The end came quietly on Aug. 21 on the letters page of The Washington Post. A reader
castigated the newspaper for having written that Sasha Obama was the "youngest" daughter of
the president and first lady, rather than their "younger" daughter. In so doing, however, the letter
writer called the first couple the "Obama's." This, too, was published, constituting an illiterate
proofreading of an illiterate criticism of an illiteracy. Moments later, already severely weakened,
English died of shame.
The language's demise took few by surprise. Signs of its failing health had been evident for some
time on the pages of America's daily newspapers, the flexible yet linguistically authoritative
forums through which the day-to-day state of the language has traditionally been measured.
Beset by the need to cut costs, and influenced by decreased public attention to grammar,
punctuation and syntax in an era of unedited blogs and abbreviated instant communication,
newspaper publishers have been cutting back on the use of copy editing, sometimes eliminating
it entirely.
In the past year alone, as the language lay imperiled, the ironically clueless misspelling
"pronounciation" has been seen in the Boston Globe, the St. Paul Pioneer Press, the Deseret
Morning News, Washington Jewish Week and the Contra Costa (Calif.) Times, where it
appeared in a correction that apologized for a previous mispronunciation.
On Aug. 6, the very first word of an article in the Winston-Salem (N.C.) Journal was "Alot,"

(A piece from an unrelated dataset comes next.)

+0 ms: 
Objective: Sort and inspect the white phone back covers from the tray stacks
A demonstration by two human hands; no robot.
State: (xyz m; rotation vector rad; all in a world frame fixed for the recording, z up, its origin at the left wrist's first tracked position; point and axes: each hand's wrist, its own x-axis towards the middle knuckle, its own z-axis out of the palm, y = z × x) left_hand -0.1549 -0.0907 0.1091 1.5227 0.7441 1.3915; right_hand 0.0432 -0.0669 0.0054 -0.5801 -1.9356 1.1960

which the newspaper employed to estimate the number of Winston-Salemites who would be
vacationing that month.
The Lewiston (Maine) Sun-Journal has written of "spading and neutering." The Miami Herald
reported on someone who "eeks out a living" -- alas, not by running an amusement-park haunted
house. The Fredericksburg Free Lance-Star described professional football as a "doggy dog
world." The Vallejo (Calif.) Times-Herald and the South Bend (Ind.) Tribune were the two most
recent papers, out of dozens, to report on the treatment of "prostrate cancer."
Observers say, however, that no development contributed more dramatically to the death of the
language than the sudden and startling ubiquity of the vomitous verbal construction "reach out
to" as a synonym for "call on the phone," or "attempt to contact." A jargony phrase bloated with
bogus compassion -- once the province only of 12-step programs and sensitivity training
seminars -- "reach out to" is now commonplace in newspapers. In the last half-year, the New
York Times alone has used it more than 20 times in a number of contextually indefensible ways,
including to report that the Blagojevich jury had asked the judge a question.
It was not immediately clear to what degree the English language will be mourned, or if it will be
mourned at all. In the United States, English has become increasingly irrelevant, particularly
among young adults. Once the most popular major at the nation's leading colleges and
universities, it now often trails more pragmatic disciplines, such as economics, politics,
government, and, ironically, "communications," which increasingly involves learning to write
mobile-device-friendly ads for products like Cheez Doodles.
Many people interviewed for this obituary appeared unmoved by the news, including Anthony
Incognito of Crystal City, a typical man in the street.
"Between you and I," he said, "I could care less."